What is needed: Pictures stay out of the output. Return exactly the lines below from the one with "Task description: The" down to the one with "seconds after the", both included, and nothing more.
━━━ Source data
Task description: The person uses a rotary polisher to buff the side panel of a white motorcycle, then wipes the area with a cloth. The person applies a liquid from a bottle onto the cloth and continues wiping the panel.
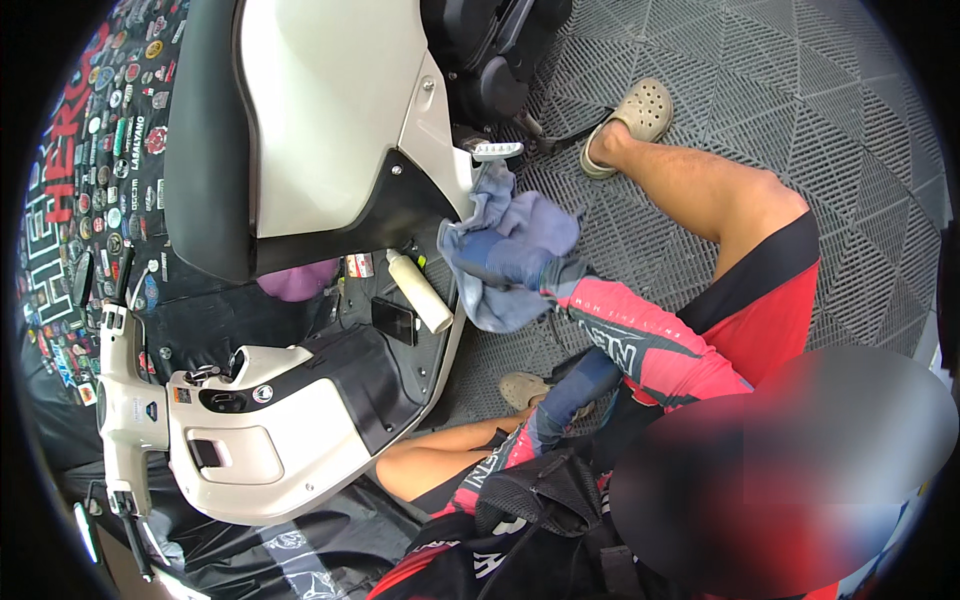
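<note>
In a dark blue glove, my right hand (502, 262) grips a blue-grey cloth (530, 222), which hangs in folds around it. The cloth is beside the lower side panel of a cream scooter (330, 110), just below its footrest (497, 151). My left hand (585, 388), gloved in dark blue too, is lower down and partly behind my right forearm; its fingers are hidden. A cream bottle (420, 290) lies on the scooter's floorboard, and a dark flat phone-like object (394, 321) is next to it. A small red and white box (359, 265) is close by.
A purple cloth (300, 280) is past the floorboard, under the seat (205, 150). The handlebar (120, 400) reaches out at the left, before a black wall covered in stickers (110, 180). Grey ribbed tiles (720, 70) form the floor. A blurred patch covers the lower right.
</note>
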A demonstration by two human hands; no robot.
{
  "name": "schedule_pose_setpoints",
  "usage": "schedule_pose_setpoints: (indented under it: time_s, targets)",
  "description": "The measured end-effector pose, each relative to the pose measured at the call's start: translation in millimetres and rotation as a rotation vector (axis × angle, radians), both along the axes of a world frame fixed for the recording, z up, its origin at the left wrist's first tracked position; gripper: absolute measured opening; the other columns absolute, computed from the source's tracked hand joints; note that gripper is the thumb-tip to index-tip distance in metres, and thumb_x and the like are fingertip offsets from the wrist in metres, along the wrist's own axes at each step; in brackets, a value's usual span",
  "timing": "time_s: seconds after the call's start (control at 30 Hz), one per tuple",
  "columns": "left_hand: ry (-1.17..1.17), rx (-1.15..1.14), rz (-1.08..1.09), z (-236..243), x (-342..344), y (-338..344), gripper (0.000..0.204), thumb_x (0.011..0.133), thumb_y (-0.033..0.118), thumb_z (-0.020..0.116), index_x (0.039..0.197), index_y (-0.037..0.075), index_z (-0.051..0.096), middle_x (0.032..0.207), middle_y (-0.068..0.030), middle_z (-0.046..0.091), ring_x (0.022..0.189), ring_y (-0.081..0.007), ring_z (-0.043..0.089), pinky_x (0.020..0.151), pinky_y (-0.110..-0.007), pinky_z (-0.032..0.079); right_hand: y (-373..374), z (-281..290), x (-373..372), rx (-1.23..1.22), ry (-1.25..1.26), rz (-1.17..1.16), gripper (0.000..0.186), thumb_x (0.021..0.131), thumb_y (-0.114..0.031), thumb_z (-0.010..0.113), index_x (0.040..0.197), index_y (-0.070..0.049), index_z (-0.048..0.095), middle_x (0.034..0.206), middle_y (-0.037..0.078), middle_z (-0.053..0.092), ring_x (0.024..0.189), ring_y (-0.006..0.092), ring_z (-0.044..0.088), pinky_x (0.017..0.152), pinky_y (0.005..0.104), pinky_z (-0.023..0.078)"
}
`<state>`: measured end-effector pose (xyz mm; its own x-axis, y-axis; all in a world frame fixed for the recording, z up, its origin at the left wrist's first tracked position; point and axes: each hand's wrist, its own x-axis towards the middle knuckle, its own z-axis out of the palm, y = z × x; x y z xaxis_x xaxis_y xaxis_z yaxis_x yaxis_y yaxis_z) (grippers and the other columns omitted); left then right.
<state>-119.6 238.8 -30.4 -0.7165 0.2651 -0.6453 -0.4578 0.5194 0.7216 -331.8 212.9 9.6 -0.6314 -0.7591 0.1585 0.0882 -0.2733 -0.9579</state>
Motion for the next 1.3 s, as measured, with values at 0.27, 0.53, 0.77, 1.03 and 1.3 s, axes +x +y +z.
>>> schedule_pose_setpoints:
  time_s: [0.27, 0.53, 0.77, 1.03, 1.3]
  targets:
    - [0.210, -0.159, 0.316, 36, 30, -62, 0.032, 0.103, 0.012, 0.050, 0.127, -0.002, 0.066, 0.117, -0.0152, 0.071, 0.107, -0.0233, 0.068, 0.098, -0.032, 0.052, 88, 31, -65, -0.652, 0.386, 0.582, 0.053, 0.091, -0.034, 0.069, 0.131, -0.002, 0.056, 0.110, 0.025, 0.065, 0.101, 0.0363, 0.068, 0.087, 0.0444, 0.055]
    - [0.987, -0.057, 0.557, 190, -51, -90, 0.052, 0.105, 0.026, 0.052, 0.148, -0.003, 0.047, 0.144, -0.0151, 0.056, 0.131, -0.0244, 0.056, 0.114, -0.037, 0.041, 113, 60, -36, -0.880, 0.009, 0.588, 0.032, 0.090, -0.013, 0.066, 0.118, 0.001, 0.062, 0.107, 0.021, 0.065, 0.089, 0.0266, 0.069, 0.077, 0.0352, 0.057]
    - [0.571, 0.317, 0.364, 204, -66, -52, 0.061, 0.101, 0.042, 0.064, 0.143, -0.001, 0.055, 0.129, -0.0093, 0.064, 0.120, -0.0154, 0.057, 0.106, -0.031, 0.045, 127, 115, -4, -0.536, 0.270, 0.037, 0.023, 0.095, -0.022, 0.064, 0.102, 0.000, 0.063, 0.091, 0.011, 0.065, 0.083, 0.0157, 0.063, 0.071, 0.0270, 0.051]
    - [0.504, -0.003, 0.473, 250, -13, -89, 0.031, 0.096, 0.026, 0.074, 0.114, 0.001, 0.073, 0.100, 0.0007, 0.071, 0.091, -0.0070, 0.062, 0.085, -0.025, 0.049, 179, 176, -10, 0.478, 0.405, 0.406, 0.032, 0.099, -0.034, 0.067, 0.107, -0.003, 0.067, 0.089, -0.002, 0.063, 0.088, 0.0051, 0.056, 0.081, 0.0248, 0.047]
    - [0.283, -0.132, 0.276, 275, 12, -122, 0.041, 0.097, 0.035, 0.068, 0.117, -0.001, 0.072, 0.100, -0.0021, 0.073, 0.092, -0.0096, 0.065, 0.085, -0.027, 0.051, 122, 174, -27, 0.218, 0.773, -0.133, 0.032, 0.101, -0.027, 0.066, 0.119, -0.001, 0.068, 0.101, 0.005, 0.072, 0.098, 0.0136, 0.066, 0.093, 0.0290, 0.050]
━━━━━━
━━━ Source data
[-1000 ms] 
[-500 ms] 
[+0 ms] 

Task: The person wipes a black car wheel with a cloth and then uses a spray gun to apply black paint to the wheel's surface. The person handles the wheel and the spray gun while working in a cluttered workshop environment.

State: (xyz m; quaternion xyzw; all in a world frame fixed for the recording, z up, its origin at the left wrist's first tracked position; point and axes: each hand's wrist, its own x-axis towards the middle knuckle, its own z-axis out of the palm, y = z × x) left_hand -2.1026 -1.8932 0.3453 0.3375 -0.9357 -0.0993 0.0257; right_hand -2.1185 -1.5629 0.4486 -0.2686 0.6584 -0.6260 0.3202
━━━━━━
Response to the exercise:
Task description: The person uses a rotary polisher to buff the side panel of a white motorcycle, then wipes the area with a cloth. The person applies a liquid from a bottle onto the cloth and continues wiping the panel.
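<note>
In a dark blue glove, my right hand (502, 262) grips a blue-grey cloth (530, 222), which hangs in folds around it. The cloth is beside the lower side panel of a cream scooter (330, 110), just below its footrest (497, 151). My left hand (585, 388), gloved in dark blue too, is lower down and partly behind my right forearm; its fingers are hidden. A cream bottle (420, 290) lies on the scooter's floorboard, and a dark flat phone-like object (394, 321) is next to it. A small red and white box (359, 265) is close by.
A purple cloth (300, 280) is past the floorboard, under the seat (205, 150). The handlebar (120, 400) reaches out at the left, before a black wall covered in stickers (110, 180). Grey ribbed tiles (720, 70) form the floor. A blurred patch covers the lower right.
</note>
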A demonstration by two human hands; no robot.
{
  "name": "schedule_pose_setpoints",
  "usage": "schedule_pose_setpoints: (indented under it: time_s, targets)",
  "description": "The measured end-effector pose, each relative to the pose measured at the call's start: translation in millimetres and rotation as a rotation vector (axis × angle, radians), both along the axes of a world frame fixed for the recording, z up, its origin at the left wrist's first tracked position; gripper: absolute measured opening; the other columns absolute, computed from the source's tracked hand joints; note that gripper is the thumb-tip to index-tip distance in metres, and thumb_x and the like are fingertip offsets from the wrist in metres, along the wrist's own axes at each step; in brackets, a value's usual span",
  "timing": "time_s: seconds after the call's start (control at 30 Hz), one per tuple",

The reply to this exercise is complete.